Utility of diagnostic algorithms in identifying VT

The sensitivity in diagnosing VT was highest with Brugada criteria (82.8%, 95% CI 67.9%-92.0%) and classified 37 out of the 45 ECGs of VT appropriately. Both QWC-A (33.3%, 95% CI 20.0%-49.0%) and QWC-B (35.6%, 95% CI 21.9%-51.2%) had a low sensitivity and identified only 15 and 16 cases of VT respectively. However, QWC-A and QWC-B had a higher specificity, 93.3% and 82.8% respectively in diagnosing VT (Table 2). Two ECGs could not be interpreted using the inferior lead criteria as the QRS complexes were of low amplitude and wave forms were indeterminate. Table 2 describes the positive predictive value, negative predictive value, positive likelihood ratio and negative likelihood ratio of the 3 algorithms studied. Overall accuracy of QWC-A was highest (78.2%, 95%CI 71.4%-84.0%) which identified 140 out of 179 cases appropriately, followed by Brugada criteria (71.8%, 95%CI 64.7%-78.2%) and QWC-B criteria (71.0%, 95%CI 63.7%-77.5%). ROC curve analysis of each criterion in diagnosing VT is shown in Figure 3. AUC for QWC-A criteria (0.633, 95%CI 0.56-0.70) was higher than QWC-B criteria (0.592, 95%CI 0.52-0.67). Brugada criteria (0.75, 95%CI 0.69-0.81) had the highest AUC among all 3 diagnostic algorithms. Pairwise comparison of the AUC showed statistically significant difference among the AUC for each Brugada versus QWC-A (P = .005), Brugada versus QWC-B (P < .001) and QWC-A versus QWC-B (P = .017).

Table 2.

Comparison of the 2 inferior lead algorithms in diagnosing VT in a WCT.

Variable	QWC-A	QWC-B	Brugada
Sensitivity (%)	33.3 (20.0-49.0)	35.6 (21.9-51.2)	82.2 (67.9-92.0)
Specificity (%)	93.3 (87.6-96.9)	82.8 (75.4-88.8)	68.4 (59.9-76.1)
Positive predictive value (%)	62.5 (43.9-78.0)	41.0 (28.8-54.5)	46.3 (39.4-53.3)
Negative predictive value (%)	80.6 (77.1-83.7)	79.3 (75.2-82.8)	92.1 (86.0-95.7)
Positive likelihood ratio	5.0 (2.3-10.6)	2.0 (1.2-3.6)	2.6 (2.0-3.5)
Negative likelihood ratio	0.7 (0.6-0.9)	0.8 (0.6-1.0)	0.3 (0.1-0.5)
Accuracy (%)	78.2 (71.4-84.0)	71.0 (63.7-77.5)	71.8 (64.7-78.2)

Abbreviations: QWC, Q-waveform criteria; VT, ventricular tachycardia; WCT, wide complex tachycardia.

Figure 3.

Results of ROC curve analysis of the diagnostic algorithms.

Discussion

Electrocardiographic diagnosis of WCT continues to be challenging and most algorithms that seek to tackle this are multi-step and complicated. In this study we describe a simple and essentially single-step Q-wave criteria which assesses the presence of Q waveforms in the inferior leads to diagnose VT in a WCT and compared it with the well-established Brugada algorithm. Our study showed high accuracy and specificity for the QWC-A criteria (78.2% and 93.3% respectively). However, its sensitivity was low (33.3%). The highest sensitivity in diagnosing VT was with Brugada criteria (82.2%). But, the specificity of Brugada criteria was low (68.4%). AUC in ROC analysis was also highest with the Brugada algorithm.

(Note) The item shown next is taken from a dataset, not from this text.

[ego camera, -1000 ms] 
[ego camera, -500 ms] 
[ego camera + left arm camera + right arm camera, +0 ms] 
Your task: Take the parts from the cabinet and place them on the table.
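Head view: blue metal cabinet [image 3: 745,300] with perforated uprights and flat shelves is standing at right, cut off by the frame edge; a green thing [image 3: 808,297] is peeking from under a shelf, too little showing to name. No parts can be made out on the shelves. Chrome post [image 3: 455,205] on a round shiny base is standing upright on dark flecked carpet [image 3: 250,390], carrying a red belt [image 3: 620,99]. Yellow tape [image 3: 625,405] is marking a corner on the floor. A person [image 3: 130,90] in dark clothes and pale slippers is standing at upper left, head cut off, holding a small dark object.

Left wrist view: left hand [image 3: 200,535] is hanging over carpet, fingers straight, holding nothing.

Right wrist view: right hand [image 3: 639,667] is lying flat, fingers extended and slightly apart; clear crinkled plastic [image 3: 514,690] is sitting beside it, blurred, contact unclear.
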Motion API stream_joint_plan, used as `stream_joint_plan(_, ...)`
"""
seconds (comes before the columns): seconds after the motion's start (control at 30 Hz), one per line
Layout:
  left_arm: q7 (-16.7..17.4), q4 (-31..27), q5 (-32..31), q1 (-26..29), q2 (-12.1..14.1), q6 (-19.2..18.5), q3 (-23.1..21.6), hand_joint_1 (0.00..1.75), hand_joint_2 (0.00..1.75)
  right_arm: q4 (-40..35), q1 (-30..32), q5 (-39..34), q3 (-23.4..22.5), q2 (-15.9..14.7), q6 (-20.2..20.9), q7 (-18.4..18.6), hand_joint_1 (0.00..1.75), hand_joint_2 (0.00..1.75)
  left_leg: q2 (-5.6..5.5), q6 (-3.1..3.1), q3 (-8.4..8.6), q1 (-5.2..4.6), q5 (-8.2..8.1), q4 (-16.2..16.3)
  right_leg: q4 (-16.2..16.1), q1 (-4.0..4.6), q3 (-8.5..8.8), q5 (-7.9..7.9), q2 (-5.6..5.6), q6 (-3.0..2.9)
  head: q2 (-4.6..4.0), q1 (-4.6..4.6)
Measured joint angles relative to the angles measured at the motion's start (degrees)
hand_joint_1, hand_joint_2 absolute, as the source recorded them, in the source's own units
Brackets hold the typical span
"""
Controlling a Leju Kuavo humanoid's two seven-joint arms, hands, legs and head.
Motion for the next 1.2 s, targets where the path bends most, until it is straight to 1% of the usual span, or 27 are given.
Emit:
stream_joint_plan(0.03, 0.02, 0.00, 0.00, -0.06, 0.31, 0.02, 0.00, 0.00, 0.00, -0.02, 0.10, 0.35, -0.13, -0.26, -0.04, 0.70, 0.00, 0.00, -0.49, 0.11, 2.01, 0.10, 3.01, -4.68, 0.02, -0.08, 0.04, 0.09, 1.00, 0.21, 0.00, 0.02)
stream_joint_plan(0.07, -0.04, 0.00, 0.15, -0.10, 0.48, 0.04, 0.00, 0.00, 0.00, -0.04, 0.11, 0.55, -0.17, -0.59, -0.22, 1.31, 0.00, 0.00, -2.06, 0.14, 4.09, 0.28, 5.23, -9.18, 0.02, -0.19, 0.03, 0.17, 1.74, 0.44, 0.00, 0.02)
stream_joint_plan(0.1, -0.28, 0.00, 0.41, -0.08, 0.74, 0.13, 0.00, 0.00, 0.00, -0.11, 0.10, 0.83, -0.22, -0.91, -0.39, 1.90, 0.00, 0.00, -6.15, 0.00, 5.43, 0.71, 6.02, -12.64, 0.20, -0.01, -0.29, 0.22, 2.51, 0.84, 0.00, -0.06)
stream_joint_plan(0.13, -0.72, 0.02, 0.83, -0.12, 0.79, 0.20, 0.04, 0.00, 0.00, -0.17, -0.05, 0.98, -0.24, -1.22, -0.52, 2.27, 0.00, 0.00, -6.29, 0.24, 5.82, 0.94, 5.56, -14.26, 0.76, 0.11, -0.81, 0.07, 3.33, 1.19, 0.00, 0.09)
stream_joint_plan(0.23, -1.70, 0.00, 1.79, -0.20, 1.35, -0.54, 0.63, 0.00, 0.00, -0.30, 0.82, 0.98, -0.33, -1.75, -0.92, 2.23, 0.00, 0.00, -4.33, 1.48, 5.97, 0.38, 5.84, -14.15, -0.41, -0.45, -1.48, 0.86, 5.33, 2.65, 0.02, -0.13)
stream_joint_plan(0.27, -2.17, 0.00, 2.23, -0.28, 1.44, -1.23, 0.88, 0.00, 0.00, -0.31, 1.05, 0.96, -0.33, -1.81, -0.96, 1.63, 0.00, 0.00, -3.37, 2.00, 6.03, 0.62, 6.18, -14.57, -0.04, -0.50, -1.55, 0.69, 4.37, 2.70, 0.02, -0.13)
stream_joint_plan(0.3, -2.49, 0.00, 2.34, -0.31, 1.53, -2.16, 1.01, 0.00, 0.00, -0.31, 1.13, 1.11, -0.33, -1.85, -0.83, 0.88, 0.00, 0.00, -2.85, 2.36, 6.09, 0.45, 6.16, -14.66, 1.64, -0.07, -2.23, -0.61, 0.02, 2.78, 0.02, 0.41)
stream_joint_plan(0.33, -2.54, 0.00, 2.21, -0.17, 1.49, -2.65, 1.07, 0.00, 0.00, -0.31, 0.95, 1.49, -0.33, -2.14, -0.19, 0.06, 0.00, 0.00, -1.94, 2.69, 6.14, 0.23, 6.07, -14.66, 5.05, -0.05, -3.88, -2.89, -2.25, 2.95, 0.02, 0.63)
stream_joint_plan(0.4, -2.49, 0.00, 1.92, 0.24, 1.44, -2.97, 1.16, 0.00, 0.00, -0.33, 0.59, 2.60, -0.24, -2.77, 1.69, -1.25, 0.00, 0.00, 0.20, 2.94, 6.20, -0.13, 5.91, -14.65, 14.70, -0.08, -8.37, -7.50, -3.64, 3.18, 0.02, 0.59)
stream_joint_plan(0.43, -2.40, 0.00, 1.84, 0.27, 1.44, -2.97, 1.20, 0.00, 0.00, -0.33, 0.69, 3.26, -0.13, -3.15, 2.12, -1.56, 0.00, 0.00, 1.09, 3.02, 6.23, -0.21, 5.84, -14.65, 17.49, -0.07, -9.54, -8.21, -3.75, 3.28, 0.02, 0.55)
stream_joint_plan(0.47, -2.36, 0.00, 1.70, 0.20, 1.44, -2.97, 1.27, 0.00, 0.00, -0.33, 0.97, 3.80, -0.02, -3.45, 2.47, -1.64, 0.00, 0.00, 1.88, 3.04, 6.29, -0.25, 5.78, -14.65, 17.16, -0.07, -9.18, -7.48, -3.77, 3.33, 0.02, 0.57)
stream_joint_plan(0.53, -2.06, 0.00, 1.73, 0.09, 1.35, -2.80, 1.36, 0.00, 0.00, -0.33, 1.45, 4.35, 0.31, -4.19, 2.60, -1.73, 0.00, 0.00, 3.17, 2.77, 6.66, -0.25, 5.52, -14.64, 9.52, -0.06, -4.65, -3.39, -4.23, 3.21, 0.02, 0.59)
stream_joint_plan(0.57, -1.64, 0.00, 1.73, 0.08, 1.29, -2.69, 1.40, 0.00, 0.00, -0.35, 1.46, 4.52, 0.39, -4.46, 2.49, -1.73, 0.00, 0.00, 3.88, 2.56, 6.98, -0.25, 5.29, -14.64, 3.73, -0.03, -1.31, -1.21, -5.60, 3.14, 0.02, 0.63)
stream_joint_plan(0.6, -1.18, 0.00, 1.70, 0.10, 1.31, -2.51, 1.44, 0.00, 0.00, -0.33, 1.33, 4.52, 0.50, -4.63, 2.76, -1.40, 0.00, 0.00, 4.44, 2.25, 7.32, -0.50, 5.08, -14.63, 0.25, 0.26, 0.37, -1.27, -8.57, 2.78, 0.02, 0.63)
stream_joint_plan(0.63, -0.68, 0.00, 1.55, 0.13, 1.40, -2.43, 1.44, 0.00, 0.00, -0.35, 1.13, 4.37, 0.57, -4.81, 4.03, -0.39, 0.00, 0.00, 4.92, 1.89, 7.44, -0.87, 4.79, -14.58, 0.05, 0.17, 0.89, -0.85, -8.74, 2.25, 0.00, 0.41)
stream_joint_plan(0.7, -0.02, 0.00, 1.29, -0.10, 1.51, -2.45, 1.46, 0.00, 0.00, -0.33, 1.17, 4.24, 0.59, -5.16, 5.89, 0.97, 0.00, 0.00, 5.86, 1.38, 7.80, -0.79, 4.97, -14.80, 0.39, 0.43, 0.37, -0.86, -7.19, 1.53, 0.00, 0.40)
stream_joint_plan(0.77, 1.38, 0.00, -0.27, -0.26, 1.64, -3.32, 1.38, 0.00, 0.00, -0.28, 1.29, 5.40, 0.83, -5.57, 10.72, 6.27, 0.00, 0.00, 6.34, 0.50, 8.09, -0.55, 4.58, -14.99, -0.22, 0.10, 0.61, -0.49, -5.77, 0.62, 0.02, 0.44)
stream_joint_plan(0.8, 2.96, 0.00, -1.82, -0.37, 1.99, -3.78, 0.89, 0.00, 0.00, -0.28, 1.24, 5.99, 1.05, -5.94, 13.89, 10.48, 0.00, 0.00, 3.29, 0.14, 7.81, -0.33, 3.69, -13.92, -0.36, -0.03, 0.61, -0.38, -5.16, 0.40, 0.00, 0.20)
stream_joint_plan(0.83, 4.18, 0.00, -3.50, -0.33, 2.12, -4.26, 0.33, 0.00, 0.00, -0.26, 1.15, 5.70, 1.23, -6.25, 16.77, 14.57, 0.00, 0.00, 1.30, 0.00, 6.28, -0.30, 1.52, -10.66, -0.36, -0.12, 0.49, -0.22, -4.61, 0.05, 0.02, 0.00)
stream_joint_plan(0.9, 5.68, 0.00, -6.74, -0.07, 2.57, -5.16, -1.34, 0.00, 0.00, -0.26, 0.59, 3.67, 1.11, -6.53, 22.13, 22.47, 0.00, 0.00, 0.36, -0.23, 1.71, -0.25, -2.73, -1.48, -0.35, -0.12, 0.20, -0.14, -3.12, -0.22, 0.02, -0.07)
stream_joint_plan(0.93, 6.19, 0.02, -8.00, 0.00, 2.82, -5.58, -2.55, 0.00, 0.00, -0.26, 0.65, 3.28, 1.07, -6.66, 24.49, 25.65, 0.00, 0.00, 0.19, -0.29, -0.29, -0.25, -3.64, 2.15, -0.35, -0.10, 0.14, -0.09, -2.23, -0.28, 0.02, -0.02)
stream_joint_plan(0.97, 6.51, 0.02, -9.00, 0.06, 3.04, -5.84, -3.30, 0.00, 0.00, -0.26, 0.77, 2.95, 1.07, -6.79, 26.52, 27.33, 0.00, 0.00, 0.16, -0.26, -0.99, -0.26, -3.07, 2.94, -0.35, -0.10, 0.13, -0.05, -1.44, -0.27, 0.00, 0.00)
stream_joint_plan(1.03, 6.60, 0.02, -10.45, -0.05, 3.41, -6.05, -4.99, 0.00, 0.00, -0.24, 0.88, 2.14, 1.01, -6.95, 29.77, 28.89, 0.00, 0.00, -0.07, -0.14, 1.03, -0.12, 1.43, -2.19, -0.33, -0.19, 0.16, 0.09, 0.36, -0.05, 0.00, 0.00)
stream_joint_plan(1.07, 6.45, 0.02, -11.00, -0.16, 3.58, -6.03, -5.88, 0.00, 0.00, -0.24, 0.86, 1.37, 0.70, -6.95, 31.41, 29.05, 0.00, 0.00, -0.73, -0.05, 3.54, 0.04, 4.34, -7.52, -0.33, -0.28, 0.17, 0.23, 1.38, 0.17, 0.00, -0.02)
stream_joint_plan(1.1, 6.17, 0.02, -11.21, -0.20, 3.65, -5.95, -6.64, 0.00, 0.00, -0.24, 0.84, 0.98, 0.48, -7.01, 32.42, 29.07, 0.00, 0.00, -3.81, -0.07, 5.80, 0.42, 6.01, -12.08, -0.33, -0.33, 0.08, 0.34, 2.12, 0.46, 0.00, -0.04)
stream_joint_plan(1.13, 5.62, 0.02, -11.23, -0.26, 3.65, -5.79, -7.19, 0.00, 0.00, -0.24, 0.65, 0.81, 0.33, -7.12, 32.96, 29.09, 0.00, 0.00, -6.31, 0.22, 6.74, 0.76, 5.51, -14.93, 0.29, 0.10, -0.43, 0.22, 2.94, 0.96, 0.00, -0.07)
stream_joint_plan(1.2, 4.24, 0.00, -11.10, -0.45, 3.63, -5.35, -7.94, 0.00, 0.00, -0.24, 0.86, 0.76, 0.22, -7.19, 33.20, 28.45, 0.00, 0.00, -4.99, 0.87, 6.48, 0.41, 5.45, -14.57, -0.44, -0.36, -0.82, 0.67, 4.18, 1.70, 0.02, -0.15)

It has been recognized that VT is more common than SVT-A in a WCT. In older series, the prevalence of VT among WCT was cited to be >85%.^9,10 Newer studies had a prevalence of VT between 70% and 75%.^3,4,11 Unlike similar studies, VT accounted for only 24.9% cases in the current study. The most common SVT was AVNRT with aberrant conduction followed by sinus tachycardia with a bundle branch block.

Unlike the original study of Brugada algorithm which showed a high specificity (96.5%), our study had a relatively low specificity (68.4%) in diagnosing VT using Brugada algorithm. This finding was similar to other independent reports which evaluated Brugada criteria in WCT and had observed a lower specificity.^12-14 The QWC-A offered more accuracy in our sample population likely due to its high specificity, albeit poor sensitivity, in a sample with relatively low prevalence of VT. Thus, the diagnostic value of each of these algorithms may be influenced by the prevalence of the types of WCTs. In addition, all 3 algorithms, QWC-A, QWC-B and Brugada, had moderate to high inter-observer concordance, which suggests to the ease of reproducibility of results with different observers.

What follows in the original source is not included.